For events: Two events $A$ and $B$ are independent if $$P(A\cap B)=P(A)P(B)$$ More generally, a family $\mathscr F$ of events is independent if, for every finite number of distinct events $A_1$, $A_2$, $\ldots$, $A_n$ in $\mathscr F$, $$P\left(\bigcap_{i=1}^nA_i\right) =\prod_{i=1}^nP(A_i)$$

Two collections of events (for example, two $\sigma$-algebras) $\mathscr F$ and $\mathscr G$ are mutually independent (or simply, independent) if every $A$ in $\mathscr F$ and every $B$ in $\mathscr G$ are independent.

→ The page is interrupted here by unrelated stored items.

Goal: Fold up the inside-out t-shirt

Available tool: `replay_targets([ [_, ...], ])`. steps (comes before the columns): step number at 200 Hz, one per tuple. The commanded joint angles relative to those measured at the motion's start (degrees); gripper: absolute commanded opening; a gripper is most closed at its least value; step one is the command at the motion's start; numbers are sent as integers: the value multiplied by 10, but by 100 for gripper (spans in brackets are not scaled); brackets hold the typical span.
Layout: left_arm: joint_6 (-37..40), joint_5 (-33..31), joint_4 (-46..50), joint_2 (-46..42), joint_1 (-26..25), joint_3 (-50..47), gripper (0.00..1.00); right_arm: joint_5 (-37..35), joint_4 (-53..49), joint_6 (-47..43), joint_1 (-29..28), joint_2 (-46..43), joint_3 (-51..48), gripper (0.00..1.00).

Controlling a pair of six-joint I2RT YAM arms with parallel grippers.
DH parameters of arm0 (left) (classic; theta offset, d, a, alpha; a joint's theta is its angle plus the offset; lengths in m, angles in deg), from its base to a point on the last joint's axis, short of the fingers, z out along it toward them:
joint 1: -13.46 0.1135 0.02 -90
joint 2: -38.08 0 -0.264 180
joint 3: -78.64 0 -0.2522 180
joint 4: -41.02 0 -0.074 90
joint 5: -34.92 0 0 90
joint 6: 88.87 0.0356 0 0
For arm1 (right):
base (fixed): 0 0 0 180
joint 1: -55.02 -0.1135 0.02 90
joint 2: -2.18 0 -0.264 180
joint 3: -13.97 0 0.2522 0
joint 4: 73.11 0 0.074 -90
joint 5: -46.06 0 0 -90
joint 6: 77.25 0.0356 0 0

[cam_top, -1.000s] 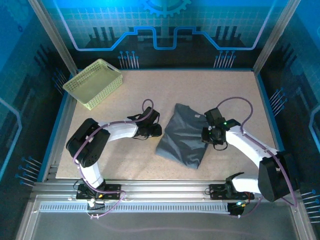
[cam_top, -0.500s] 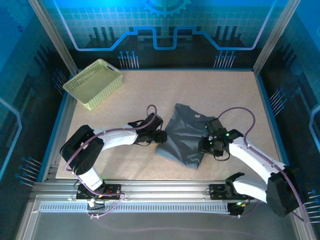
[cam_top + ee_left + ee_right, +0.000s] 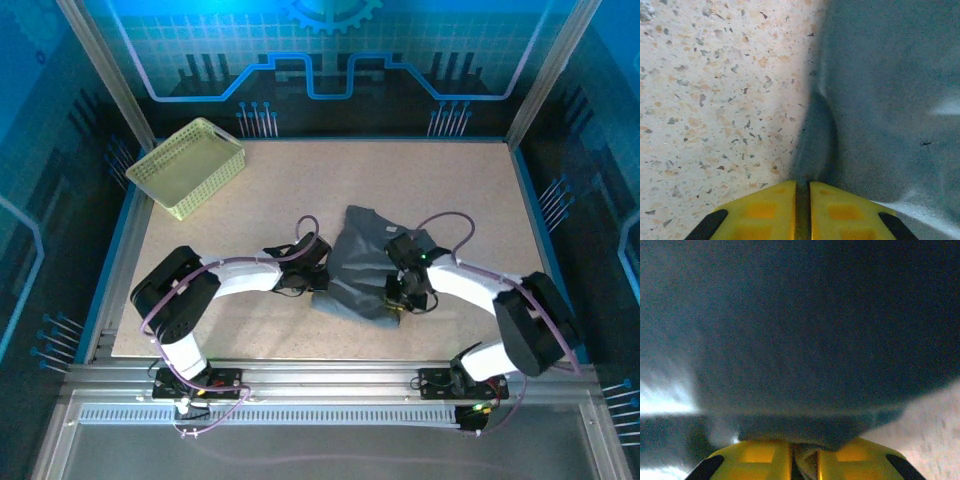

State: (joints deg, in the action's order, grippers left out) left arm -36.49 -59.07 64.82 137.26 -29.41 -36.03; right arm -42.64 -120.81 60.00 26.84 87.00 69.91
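Slate-grey t-shirt [image 3: 357, 268] bunched on table [image 3: 250, 200], left jaws and right jaws clenched on its folds, sleeves indiscernible.

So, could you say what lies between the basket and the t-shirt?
Bare table, in the top view, from the basket to the left arm beside the t-shirt.

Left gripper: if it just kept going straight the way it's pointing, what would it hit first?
The t-shirt. A raised fold of its grey fabric runs right up to the left gripper's closed fingertips and looks pinched between them. Straight ahead there seems to be only more shirt.
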Motion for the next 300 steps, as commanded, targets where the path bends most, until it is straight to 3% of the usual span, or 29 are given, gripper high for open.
replay_targets([
  [1, -9, -26, -6, 6, 8, -16, 13, -25, 63, -46, 22, 78, 43, 20],
  [47, -26, -34, -10, -6, 69, -42, 9, -21, 54, -113, 11, 246, 253, 20],
  [64, -29, -28, -12, -24, 97, -55, 13, -31, 30, -121, 11, 266, 299, 21],
  [122, -13, -27, 12, -57, 99, -57, 30, -51, 19, -161, 12, 169, 242, 36],
  [147, -22, -12, 12, -67, 96, -66, 37, -23, 40, -167, 11, 146, 202, 37],
  [181, -29, 12, 4, -69, 86, -65, 40, -37, 50, -172, 11, 162, 191, 38],
  [204, -30, 10, 13, -52, 74, -52, 33, -44, 48, -170, 10, 155, 187, 31],
  [235, -29, 5, 18, -48, 66, -51, 18, -68, 37, -170, 6, 103, 168, 8],
  [255, -24, -11, 27, -58, 66, -55, 9, -78, 34, -170, 5, 67, 143, 1],
  [274, -22, -17, 32, -78, 66, -66, 3, -90, 32, -160, -1, 26, 108, 0],
  [300, -29, -10, 24, -104, 63, -89, 2, -120, 22, -99, -40, -30, 41, 0],
])
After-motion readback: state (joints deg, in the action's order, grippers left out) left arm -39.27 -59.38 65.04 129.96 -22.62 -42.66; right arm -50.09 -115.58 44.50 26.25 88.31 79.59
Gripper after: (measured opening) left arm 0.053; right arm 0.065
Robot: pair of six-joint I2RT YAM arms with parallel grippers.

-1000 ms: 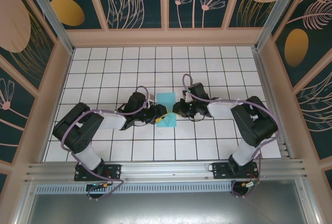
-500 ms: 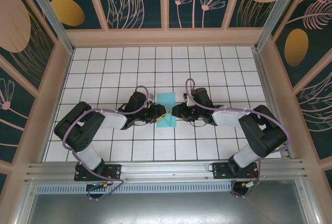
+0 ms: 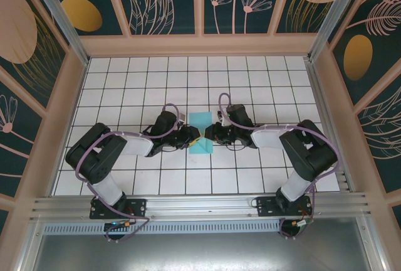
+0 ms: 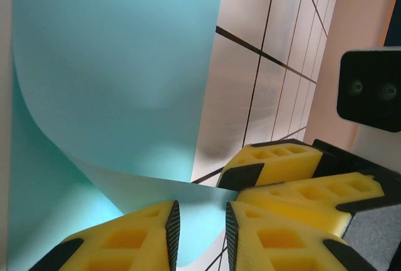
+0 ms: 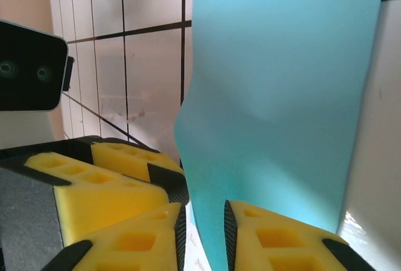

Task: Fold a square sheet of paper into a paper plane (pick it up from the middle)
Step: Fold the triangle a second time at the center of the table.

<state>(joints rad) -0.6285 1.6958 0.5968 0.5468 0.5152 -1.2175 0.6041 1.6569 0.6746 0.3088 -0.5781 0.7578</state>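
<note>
The light-blue sheet of paper (image 3: 200, 121) lies mid-table, curled up at its near part. My left gripper (image 3: 195, 135) and right gripper (image 3: 209, 134) meet tip to tip at its near edge. In the left wrist view the sheet (image 4: 119, 45) bends up, and its lifted edge runs into the narrow gap of my left gripper (image 4: 202, 211), which stands slightly open. The right arm's yellow fingers (image 4: 282, 164) sit just beyond it. In the right wrist view the sheet (image 5: 282, 64) dips between the fingers of my right gripper (image 5: 205, 211), also slightly open, beside the left arm's fingers (image 5: 119, 164).
The white grid table (image 3: 125, 83) is boxed in by wooden frame walls (image 3: 200, 44) at the back and both sides. An aluminium rail (image 3: 200, 203) with both arm bases runs along the near edge.
My right gripper has slid left to the sheet's near edge, closing in on the left gripper's tips. The left arm has barely moved.
</note>
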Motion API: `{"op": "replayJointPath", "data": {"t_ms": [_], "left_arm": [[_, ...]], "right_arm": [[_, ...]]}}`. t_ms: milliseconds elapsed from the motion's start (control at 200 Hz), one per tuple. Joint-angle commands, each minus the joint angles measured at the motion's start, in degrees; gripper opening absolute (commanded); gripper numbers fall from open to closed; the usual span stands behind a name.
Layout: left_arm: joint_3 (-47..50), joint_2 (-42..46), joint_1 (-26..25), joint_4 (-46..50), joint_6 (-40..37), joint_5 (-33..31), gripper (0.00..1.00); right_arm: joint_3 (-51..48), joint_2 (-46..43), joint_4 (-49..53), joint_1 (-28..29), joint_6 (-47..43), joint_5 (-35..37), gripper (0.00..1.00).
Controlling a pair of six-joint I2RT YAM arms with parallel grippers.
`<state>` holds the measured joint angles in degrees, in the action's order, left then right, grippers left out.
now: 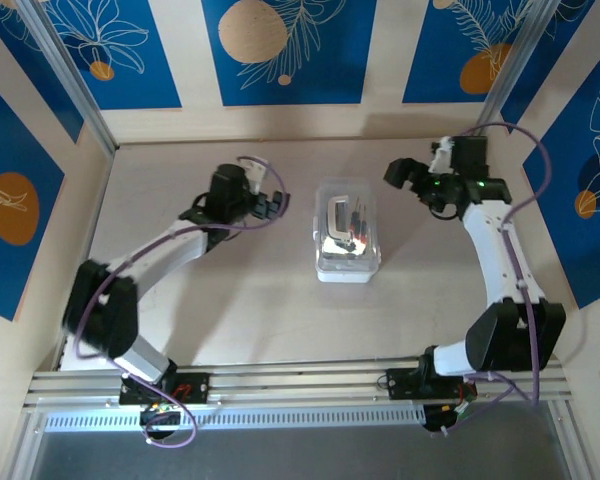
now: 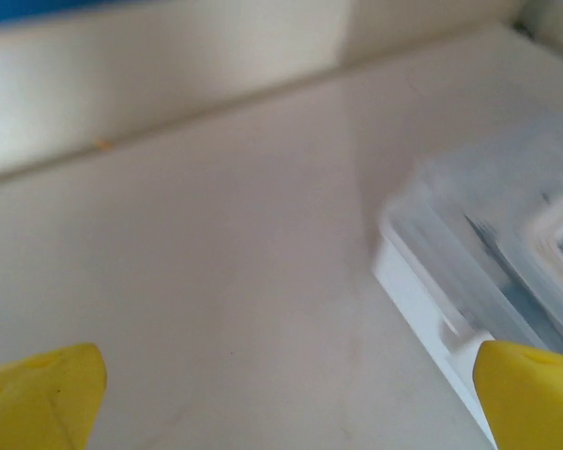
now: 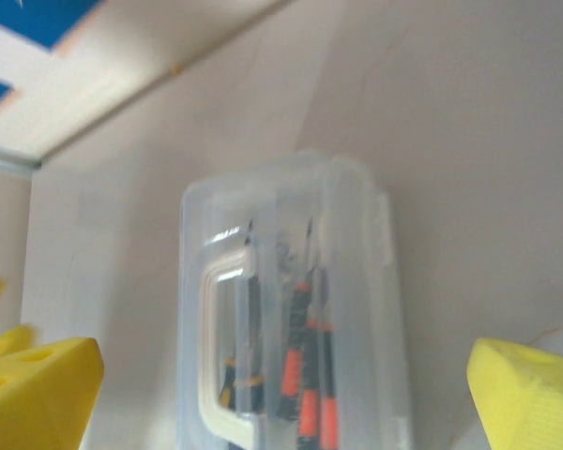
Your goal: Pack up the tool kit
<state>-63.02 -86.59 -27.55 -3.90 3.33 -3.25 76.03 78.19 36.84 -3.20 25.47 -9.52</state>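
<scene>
The translucent white tool kit case [image 1: 347, 242] lies with its lid down in the middle of the table. Through the lid I see red-and-black screwdrivers [image 3: 309, 375] and a black tool with orange marks [image 3: 236, 380], beside the white handle [image 3: 216, 356]. My left gripper [image 1: 271, 204] hovers left of the case, open, with bare table between its yellow fingertips [image 2: 43, 398]; the case corner [image 2: 469, 272] sits at its right. My right gripper [image 1: 412, 176] hangs off the case's far right, open, its yellow fingertips [image 3: 38, 394] wide on either side of the case.
Low walls with blue panels enclose the table [image 1: 230, 310] on three sides. The back wall [image 2: 159, 84] runs close behind the left gripper. A metal rail [image 1: 300, 385] carrying both arm bases crosses the near edge.
</scene>
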Motion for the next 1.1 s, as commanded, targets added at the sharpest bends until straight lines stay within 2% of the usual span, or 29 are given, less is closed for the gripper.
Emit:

More generally, some collections $\mathscr F_i$ of events, indexed by some finite or infinite set $I$, are mutually independent (or simply, independent) if, for every finite subset $\\{i_1,i_2,\ldots,i_n\\}$ of $I$ and every event $A_k$ in $\mathscr F_{i_k}$, the family $\\{A_1,\ldots,A_n\\}$ is independent.

For random variables: Two random variables $X$ and $Y$ (defined on the same probability space) are independent if their $\sigma$-algebras $\sigma(X)$ and $\sigma(Y)$ are (mutually) independent.

In particular, 2 events $A$ and $B$ are independent if and only if the indicator random variables $1_A$ and $1_B$ are independent.

More generally, a family $\mathscr X$ of random variables (defined on the same probability space) is independent if, for every finite sub-family $\\{X_1,X_2,\ldots,X_n\\}$ of $\mathscr X$, the $\sigma$-algebras $\sigma(X_{1})$, $\sigma(X_{2})$, $\dots$, $\sigma(X_{n})$ are (mutually) independent.